• Work task: Beginning with the first line below, retype exactly each line through the one containing "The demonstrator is". Leave out all pictures.

• Information supplied:
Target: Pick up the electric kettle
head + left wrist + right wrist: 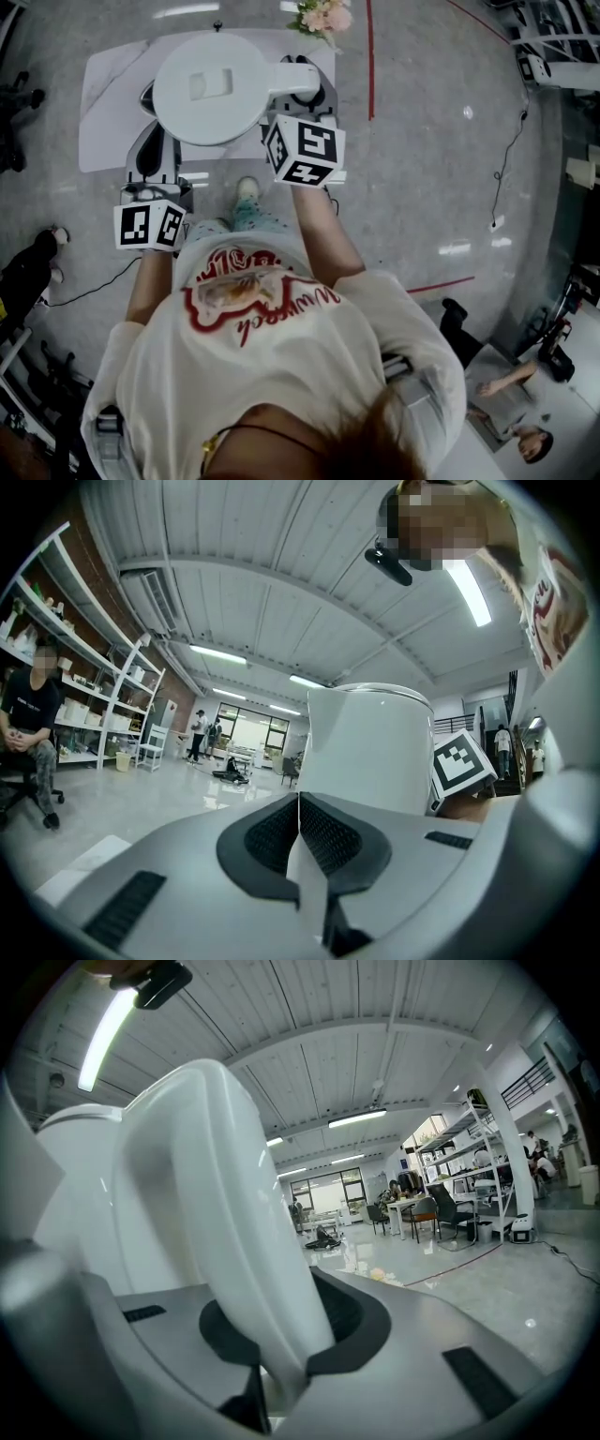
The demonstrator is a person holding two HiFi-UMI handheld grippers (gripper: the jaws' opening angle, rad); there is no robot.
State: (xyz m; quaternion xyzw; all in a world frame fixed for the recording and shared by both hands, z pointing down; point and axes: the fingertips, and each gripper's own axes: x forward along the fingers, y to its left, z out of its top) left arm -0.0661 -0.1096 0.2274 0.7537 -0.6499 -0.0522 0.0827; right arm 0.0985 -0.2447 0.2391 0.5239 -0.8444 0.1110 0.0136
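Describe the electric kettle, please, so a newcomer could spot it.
Find the white table ahead of the person. There, between the left gripper and right gripper, is the electric kettle: round, white, flat-lidded, bigger than the pink flowers at the table's far edge.

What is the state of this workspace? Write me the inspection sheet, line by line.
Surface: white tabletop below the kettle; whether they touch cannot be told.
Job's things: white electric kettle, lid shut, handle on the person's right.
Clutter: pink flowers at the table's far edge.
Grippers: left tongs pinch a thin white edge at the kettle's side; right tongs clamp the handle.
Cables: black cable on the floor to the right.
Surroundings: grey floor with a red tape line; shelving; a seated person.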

• Task response:
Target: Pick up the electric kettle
head + left wrist + right wrist: 
The demonstrator is a person holding two HiFi-UMI handheld grippers (gripper: the jaws' opening angle, rad); there is no robot.

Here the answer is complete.